La plainte de LVMH portait sur deux volets, celui de la vente de produits contrefaits de ses filiales Louis Vuitton Malletier et Dior Couture et celui de la diffusion de parfums et cosmétiques de ses filiales Kenzo, Givenchy, Dior et Guerlain.

Avant LVMH, Hermès avait aussi obtenu gain de cause face à eBay, le site ayant été condamné début juin par le tribunal de grande instance de Troyes à payer 20.000 euros de dommages et intérêts au groupe de luxe. "Une condamnation qui ne concernait que la contrefaçon et non les circuits de distribution", explique Alexandre Menais. Depuis, le groupe aurait fait nombre d'efforts pour limiter ce type de pratiques. "Chaque acheteur peut par exemple signaler un produit contrefait afin qu'il soit retiré, nous avons également supprimé les enchères de courtes durées (2 à 3 jours) et garantissons jusqu'à 1000 euros de protection aux acheteurs lésés", poursuit-il.
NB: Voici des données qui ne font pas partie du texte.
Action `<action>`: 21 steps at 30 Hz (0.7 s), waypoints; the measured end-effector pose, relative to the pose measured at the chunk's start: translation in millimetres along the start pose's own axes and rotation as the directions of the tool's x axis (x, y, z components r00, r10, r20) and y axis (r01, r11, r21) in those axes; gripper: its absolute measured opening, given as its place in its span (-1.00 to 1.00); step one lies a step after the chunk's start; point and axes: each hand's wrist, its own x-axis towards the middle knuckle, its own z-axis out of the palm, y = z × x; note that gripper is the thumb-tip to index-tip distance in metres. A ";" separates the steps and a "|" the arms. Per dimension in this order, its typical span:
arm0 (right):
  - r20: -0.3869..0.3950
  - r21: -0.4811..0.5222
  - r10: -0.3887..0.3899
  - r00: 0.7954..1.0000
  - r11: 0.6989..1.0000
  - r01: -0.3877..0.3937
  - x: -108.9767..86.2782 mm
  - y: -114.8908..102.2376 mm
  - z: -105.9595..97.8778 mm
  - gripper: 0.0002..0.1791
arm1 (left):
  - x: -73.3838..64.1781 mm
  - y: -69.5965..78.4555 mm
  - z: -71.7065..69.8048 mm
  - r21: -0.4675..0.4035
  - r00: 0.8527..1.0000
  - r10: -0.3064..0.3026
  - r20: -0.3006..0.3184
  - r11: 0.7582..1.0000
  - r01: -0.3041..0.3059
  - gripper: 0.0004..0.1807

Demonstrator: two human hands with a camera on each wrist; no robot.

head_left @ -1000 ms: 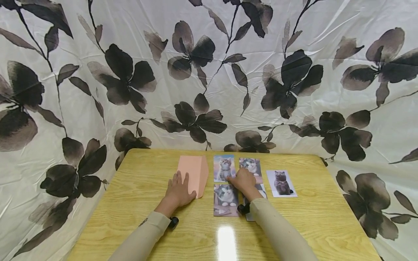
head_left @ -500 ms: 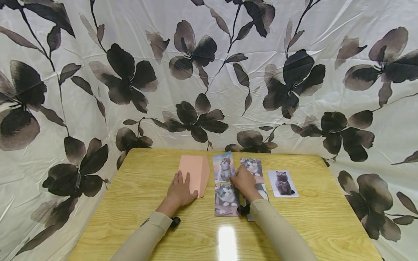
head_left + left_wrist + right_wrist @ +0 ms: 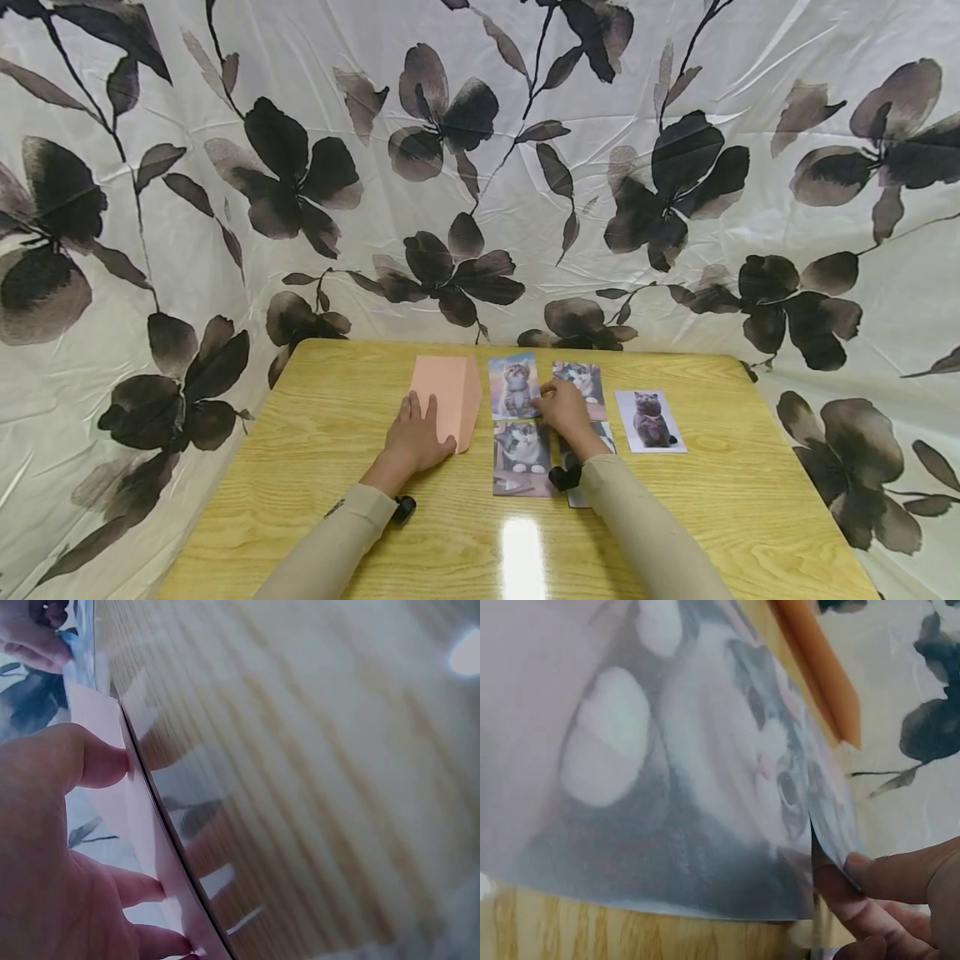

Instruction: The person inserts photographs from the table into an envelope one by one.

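Note:
In the head view, my left hand [image 3: 416, 435] rests with spread fingers on a pink envelope [image 3: 444, 379] whose pointed flap faces right. The left wrist view shows thumb and fingertips touching this pink envelope [image 3: 142, 825]. My right hand [image 3: 564, 410] pinches the lower right corner of a tabby kitten picture card [image 3: 514, 383] between thumb and finger. Seen from the right wrist, the pinched edge of that card [image 3: 832, 817] is raised slightly. Just below it lies a grey-and-white kitten card [image 3: 517, 446], which fills much of the right wrist view.
Another grey-and-white kitten card [image 3: 581, 379] lies beyond my right hand. A further card [image 3: 603, 437] is partly hidden under the right wrist. Farther right lies a dark cat card [image 3: 648, 421]. The wooden table [image 3: 712, 517] meets a floral cloth [image 3: 465, 167] behind.
The tabby kitten card first tilted with its top edge raised, then settled back lower and straighter. My right hand has shifted slightly right with its corner. My left hand stays on the envelope.

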 end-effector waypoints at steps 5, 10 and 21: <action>-0.028 0.151 0.007 1.000 0.988 -0.002 -3.7 -3.2 -1.7 -0.68 | 0.7 -0.2 0.7 -0.004 1.000 0.002 -0.004 1.000 -0.002 0.02; -0.049 0.240 -0.039 0.998 0.969 0.050 -12.6 -11.5 -3.0 -0.67 | 1.3 0.2 0.4 -0.011 1.000 0.010 -0.012 1.000 -0.010 0.02; -0.103 0.352 -0.113 0.988 0.925 0.143 -24.1 -26.7 1.3 -0.71 | -0.4 2.1 -2.0 -0.057 1.000 0.014 -0.019 0.998 -0.015 0.04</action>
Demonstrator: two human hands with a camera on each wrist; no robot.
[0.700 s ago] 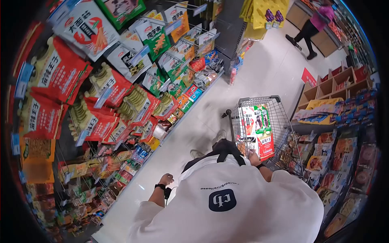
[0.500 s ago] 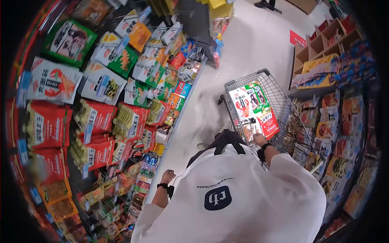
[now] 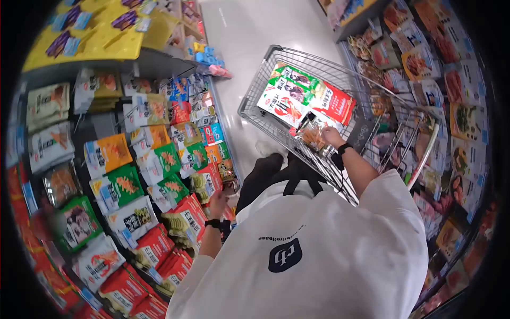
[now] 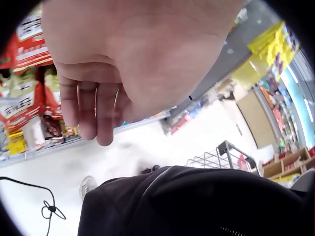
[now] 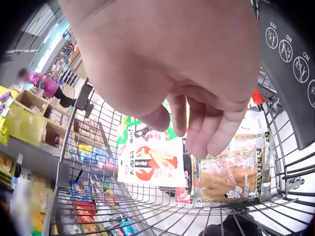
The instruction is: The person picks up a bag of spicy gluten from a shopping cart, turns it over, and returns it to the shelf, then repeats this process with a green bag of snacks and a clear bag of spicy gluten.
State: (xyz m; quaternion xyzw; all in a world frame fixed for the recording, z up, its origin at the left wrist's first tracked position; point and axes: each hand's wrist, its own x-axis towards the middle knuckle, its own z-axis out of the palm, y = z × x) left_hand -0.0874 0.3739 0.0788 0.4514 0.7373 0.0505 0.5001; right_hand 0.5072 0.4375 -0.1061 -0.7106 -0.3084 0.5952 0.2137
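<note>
My right hand [image 3: 333, 137] is inside a wire shopping cart [image 3: 273, 49], just over a clear packet of brown snacks [image 3: 312, 133]. In the right wrist view its fingers hang loosely bent above the clear packets [image 5: 229, 179], with no packet gripped between them. Beside these lie a white packet with a red crayfish picture [image 5: 150, 164], green-and-white packets [image 3: 295, 87] and a red packet [image 3: 334, 103]. Low at my left side, the left hand [image 3: 217, 204] hangs relaxed and holds nothing. The left wrist view shows its fingers [image 4: 88, 113] loosely bent above the floor.
Snack racks [image 3: 122, 186] run along the left, with a yellow display [image 3: 90, 37] beyond them. Another rack of packets [image 3: 425, 69] lines the right, close to the cart. Pale floor [image 3: 249, 21] stretches ahead. A person in a pink top [image 5: 44, 83] is in the distance.
My view has turned and shifted along the aisle, bringing the yellow display to the upper left. The cart now appears higher and rotated, with my right hand still over its packets. The left hand stays low.
</note>
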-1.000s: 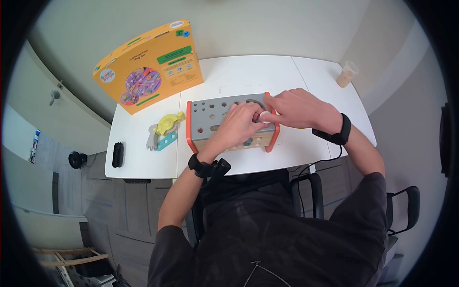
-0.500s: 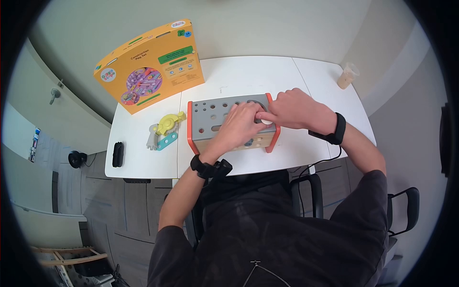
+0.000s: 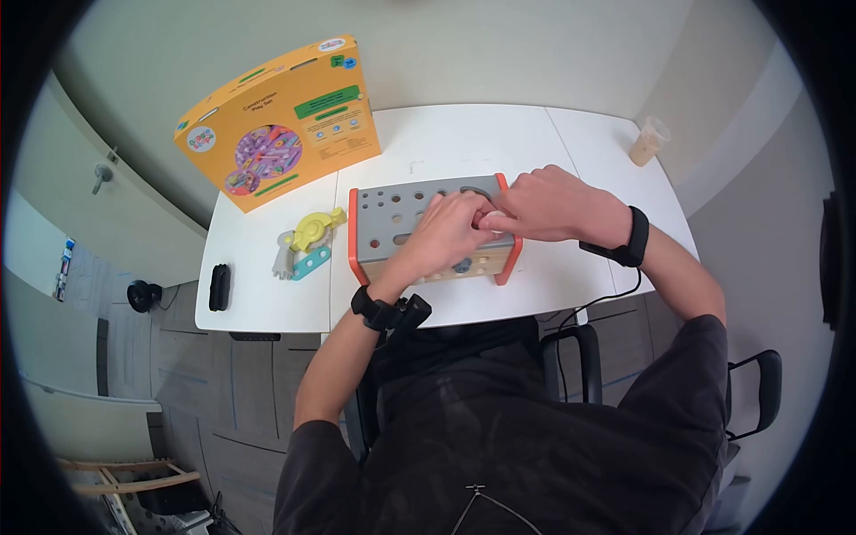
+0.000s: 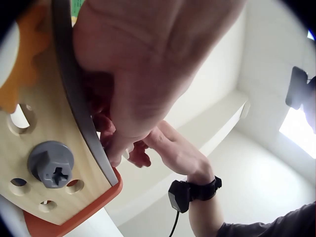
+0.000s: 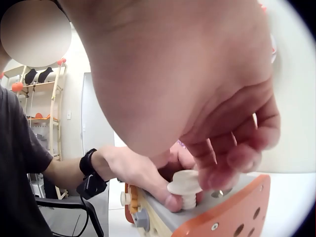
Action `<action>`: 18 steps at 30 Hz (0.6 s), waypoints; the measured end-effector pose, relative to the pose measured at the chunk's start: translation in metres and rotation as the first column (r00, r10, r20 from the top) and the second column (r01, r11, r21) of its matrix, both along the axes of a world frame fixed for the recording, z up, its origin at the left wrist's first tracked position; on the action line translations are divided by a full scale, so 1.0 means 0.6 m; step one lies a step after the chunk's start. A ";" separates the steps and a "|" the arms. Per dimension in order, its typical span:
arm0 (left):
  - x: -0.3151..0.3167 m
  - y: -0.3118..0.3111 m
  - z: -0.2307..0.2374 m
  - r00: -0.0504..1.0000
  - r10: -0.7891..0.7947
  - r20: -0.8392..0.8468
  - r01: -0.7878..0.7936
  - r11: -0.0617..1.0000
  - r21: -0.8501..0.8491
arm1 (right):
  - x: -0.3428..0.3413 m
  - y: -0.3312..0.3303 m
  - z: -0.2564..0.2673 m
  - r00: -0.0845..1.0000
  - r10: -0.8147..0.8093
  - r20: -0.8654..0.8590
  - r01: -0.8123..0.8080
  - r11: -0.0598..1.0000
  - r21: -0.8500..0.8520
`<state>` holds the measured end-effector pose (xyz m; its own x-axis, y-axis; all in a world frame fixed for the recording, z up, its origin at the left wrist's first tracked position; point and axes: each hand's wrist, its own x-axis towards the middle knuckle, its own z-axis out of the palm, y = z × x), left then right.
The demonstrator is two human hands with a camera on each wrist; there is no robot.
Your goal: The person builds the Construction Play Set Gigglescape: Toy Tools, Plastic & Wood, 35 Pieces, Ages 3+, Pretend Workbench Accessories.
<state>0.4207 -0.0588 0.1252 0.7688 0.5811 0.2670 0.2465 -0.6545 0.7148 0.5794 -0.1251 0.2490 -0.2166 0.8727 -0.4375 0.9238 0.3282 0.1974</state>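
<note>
A cream-coloured toy bolt (image 5: 186,183) with a threaded shaft stands upright at the grey top of a toy workbench (image 3: 376,228), near its right orange end panel. My left hand (image 3: 448,234) reaches over the bench top and steadies the bolt, its thumb (image 5: 171,202) against the shaft. From the right, my right hand (image 3: 557,207) pinches the bolt's head with curled fingers; its thumb lies across it in the head view. A grey toy bolt (image 4: 51,165) sits in the wooden front panel.
Left of the bench lie a yellow toy piece (image 3: 314,230), a grey piece (image 3: 284,257) and a teal perforated strip (image 3: 311,263). A black case (image 3: 219,287) rests farther left. Behind stands a yellow box (image 3: 267,125); a plastic cup (image 3: 649,143) is at the back right.
My right thumb has moved about the bolt's head, first up over it, then back down with a small wrist turn. My left hand stays nearly in place; the workbench has barely moved.
</note>
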 end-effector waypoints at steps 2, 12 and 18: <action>0.000 0.012 0.004 0.989 -0.033 -0.141 0.033 0.999 -0.001 | 0.033 -0.005 -0.039 0.930 0.197 -0.311 -0.136 0.969 0.206; 0.001 -0.001 -0.002 1.000 0.018 -0.006 -0.017 0.999 0.038 | 0.018 0.010 -0.040 0.977 0.177 0.118 -0.185 0.981 0.064; -0.006 0.014 0.009 0.976 0.008 -0.216 -0.041 0.988 -0.147 | 0.043 -0.017 -0.055 0.887 0.254 -0.385 -0.144 0.945 0.294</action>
<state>0.4172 -0.0501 0.1306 0.7835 0.6213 0.0062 0.4193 -0.5360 0.7328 0.6055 -0.1353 0.2161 -0.5092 0.8596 -0.0434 0.8591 0.5045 -0.0863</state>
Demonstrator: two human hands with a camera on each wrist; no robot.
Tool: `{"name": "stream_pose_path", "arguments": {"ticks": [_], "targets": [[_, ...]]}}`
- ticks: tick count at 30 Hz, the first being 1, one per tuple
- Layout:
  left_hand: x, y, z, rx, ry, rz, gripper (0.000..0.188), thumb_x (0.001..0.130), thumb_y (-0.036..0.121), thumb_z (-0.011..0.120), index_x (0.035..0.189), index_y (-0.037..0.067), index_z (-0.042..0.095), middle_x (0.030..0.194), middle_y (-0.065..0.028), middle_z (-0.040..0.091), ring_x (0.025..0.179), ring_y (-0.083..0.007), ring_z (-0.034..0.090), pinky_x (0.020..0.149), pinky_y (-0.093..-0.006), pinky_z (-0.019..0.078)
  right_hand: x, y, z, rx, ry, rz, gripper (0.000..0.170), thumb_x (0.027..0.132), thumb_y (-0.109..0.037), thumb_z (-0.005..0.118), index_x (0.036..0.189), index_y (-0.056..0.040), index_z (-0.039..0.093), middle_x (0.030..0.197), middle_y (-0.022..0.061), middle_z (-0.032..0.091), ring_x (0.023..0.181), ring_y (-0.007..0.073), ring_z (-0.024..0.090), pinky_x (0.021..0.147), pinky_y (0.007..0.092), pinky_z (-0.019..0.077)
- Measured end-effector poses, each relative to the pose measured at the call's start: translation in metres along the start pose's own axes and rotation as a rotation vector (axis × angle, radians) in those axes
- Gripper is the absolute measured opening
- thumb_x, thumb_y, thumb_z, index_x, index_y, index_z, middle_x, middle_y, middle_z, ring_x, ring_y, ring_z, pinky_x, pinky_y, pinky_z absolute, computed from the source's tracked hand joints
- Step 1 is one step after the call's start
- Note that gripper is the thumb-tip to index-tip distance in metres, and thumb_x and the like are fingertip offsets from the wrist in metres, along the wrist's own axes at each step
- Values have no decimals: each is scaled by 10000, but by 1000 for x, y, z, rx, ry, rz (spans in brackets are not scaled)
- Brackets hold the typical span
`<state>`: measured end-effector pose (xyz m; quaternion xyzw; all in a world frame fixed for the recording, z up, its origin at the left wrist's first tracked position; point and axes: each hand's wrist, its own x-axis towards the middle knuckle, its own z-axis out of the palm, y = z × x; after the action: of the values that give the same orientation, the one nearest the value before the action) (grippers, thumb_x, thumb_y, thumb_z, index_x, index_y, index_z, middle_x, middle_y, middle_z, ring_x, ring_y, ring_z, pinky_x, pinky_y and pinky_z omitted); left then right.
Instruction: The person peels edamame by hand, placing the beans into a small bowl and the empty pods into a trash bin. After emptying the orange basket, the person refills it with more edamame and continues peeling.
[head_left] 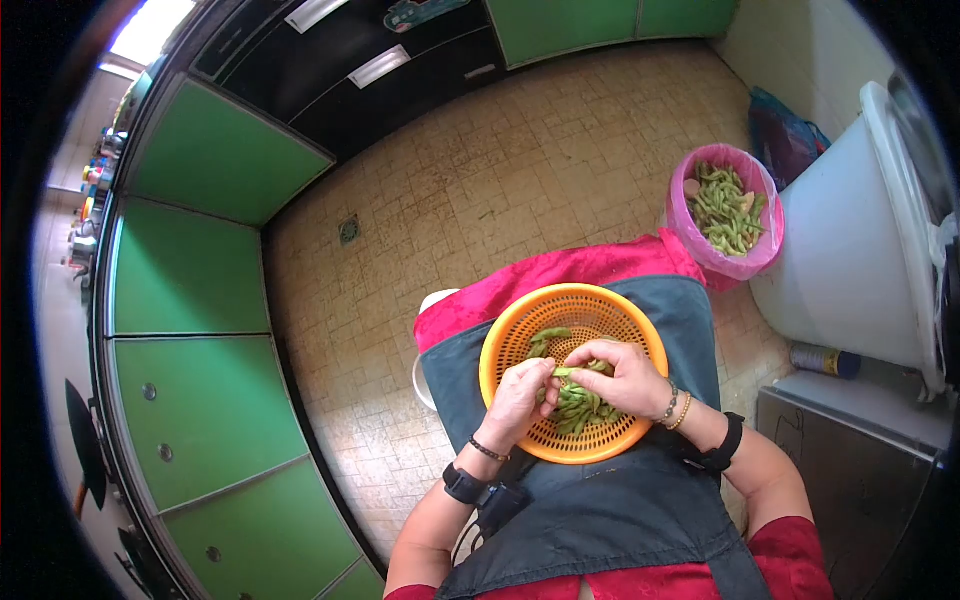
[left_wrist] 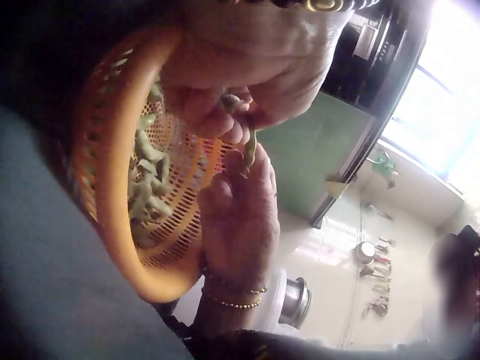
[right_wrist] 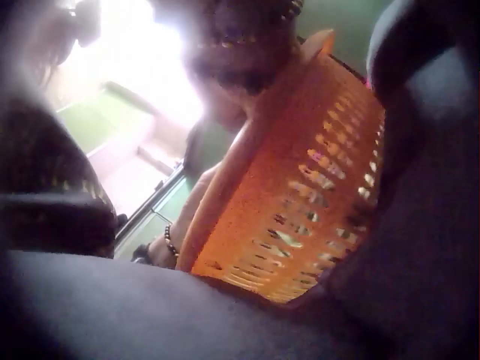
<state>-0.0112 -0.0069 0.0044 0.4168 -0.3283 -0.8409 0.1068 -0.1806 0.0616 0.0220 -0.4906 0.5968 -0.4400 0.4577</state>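
Note:
Over an orange plastic colander on the person's lap, both hands meet at one green pod. The left hand pinches the pod's one end between thumb and fingers. From the other side, the right hand grips it with its fingertips. In the left wrist view the slim pod sticks out between the fingers of the two hands. Several more green pods lie in the colander below, partly hidden by the hands. The right wrist view mostly shows the colander's slotted outer wall.
A bin lined with a pink bag, holding many green pods or shells, stands beyond the right knee. Next to it are a dark blue bag and a large whitish tub. Green cabinets line the left side of the tiled floor.

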Motion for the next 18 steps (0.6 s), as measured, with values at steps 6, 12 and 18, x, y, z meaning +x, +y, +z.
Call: {"name": "stream_pose_path", "arguments": {"ticks": [6, 12, 18], "targets": [[-5, 7, 2, -99, -103, 3, 200, 864, 238, 492, 791, 60, 545, 595, -4, 509, 450, -76, 444, 387, -176, 302, -2, -8, 4, -141, -1, -49, 131, 793, -172, 574, 857, -57, 573, 748, 112, 615, 690, 243, 616, 591, 323, 471], [-2, 3, -1, -128, -118, 7, 137, 809, 146, 474, 826, 23, 532, 620, -30, 506, 472, -102, 428, 413, -210, 327, -3, -10, 6, -179, 3, -75, 120, 796, -160, 567, 852, -55, 556, 734, 120, 610, 663, 261, 612, 573, 340, 468], [-3, 3, -3, -185, -100, 26, 107, 785, 109, 449, 808, 27, 513, 593, -29, 483, 445, -101, 417, 397, -201, 324, -2, -14, 14, -261, 31, -155, 88, 784, -117, 581, 834, -53, 546, 694, 126, 589, 612, 269, 597, 526, 340, 455]]}}
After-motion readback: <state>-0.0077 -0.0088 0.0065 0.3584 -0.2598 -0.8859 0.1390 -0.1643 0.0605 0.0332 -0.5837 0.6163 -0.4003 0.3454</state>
En plus de ces 38 millions d'euros et de 250.000 euros de frais de procédures à rembourser au groupe LVMH, le tribunal ordonne à eBay de faire cesser et interdire la diffusion des marques de parfums et cosmétiques Dior, Kenzo Guerlain et Givenchy, sous astreinte de 50.000 euros de pénalités par jour de retard. Une menace qui ne convainc pas eBay de retirer les produits concernés puisque le site "compte faire appel", a plusieurs fois répété Alexandre Menais, cet après-midi en conférence de presse. "Nous ne lâcherons pas, nous sommes là pour rester".